For the entries that follow, state how many lines include the word "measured", giving the number and nothing else.

Collected data:
----------------

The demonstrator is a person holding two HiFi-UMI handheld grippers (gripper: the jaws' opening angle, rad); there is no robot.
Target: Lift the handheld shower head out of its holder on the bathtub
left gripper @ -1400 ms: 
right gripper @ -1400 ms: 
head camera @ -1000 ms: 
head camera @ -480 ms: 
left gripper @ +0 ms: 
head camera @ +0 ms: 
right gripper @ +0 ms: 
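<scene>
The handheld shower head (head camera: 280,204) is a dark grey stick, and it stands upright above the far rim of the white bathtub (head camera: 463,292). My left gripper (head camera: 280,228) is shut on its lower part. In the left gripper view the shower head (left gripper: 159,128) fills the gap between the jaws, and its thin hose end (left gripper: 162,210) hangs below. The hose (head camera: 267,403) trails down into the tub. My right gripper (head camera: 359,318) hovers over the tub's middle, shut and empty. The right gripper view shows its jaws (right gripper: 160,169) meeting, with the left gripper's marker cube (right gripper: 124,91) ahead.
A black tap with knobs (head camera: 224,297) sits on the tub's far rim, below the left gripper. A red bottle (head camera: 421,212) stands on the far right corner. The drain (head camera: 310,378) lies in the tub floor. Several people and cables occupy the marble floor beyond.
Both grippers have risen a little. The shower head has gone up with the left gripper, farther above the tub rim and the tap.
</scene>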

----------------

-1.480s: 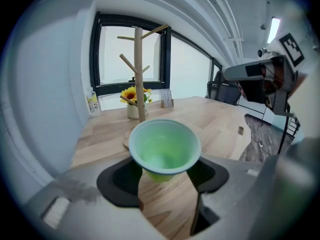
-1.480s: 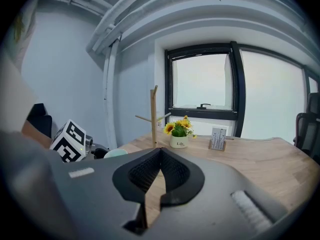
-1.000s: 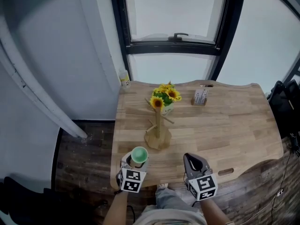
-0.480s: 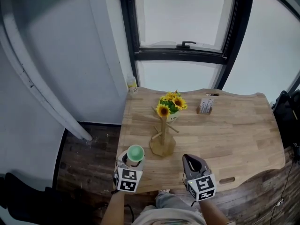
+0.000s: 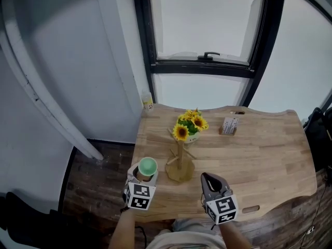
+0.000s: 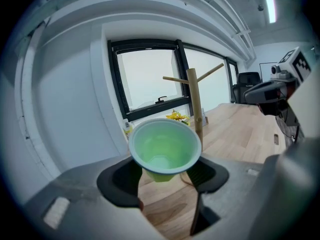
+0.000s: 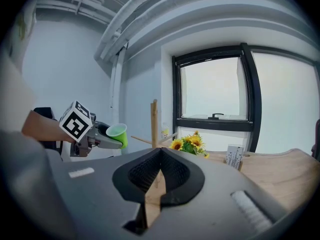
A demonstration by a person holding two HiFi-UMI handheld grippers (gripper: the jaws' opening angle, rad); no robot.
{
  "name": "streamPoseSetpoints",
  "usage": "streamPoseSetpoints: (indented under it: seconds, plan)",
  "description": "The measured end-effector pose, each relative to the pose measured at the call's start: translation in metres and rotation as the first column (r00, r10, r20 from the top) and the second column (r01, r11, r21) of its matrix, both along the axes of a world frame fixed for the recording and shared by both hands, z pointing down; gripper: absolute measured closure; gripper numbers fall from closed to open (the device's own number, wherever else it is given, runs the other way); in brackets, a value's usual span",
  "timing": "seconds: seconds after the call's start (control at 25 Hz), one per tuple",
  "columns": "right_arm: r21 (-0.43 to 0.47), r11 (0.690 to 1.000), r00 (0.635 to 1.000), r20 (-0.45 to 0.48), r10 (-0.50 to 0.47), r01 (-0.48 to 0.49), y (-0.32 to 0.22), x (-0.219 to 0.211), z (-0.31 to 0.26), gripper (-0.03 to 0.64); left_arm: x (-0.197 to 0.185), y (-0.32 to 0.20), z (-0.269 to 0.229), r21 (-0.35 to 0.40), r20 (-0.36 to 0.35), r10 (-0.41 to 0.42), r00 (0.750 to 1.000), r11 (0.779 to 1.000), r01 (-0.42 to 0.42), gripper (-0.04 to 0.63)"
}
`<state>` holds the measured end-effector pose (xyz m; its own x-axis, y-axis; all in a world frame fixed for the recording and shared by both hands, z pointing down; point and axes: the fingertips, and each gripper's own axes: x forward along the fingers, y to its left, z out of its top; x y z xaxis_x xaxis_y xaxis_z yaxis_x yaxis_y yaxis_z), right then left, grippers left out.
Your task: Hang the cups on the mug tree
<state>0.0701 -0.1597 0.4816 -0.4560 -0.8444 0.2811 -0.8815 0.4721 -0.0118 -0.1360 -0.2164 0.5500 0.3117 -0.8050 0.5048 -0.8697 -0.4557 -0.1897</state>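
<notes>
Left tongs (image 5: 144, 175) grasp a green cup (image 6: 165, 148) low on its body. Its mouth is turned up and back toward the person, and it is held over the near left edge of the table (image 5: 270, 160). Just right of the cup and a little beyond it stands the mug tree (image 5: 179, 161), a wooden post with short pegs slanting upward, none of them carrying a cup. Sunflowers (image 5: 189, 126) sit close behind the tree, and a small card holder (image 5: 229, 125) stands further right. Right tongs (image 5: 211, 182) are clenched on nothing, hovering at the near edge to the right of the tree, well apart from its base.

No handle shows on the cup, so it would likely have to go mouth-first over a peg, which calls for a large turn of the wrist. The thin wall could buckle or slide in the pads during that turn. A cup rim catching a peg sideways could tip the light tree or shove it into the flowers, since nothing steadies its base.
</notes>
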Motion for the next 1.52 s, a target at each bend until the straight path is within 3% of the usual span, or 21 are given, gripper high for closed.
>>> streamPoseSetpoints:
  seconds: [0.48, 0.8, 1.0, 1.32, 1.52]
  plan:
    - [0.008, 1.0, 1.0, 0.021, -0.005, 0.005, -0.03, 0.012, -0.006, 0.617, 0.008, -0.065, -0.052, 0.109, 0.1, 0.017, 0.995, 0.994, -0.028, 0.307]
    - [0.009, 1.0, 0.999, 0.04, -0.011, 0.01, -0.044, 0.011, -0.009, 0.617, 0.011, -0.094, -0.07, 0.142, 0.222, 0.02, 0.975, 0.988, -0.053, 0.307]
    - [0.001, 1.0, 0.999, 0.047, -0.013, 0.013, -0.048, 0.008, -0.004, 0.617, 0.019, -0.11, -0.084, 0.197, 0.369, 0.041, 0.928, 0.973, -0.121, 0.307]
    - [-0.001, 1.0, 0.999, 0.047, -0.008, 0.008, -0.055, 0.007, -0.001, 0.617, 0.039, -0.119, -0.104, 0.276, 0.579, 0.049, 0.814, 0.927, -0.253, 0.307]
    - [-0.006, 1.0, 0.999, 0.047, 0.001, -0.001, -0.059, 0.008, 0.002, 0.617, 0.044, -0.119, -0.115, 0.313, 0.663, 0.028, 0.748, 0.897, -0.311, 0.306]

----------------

* Exercise output *
2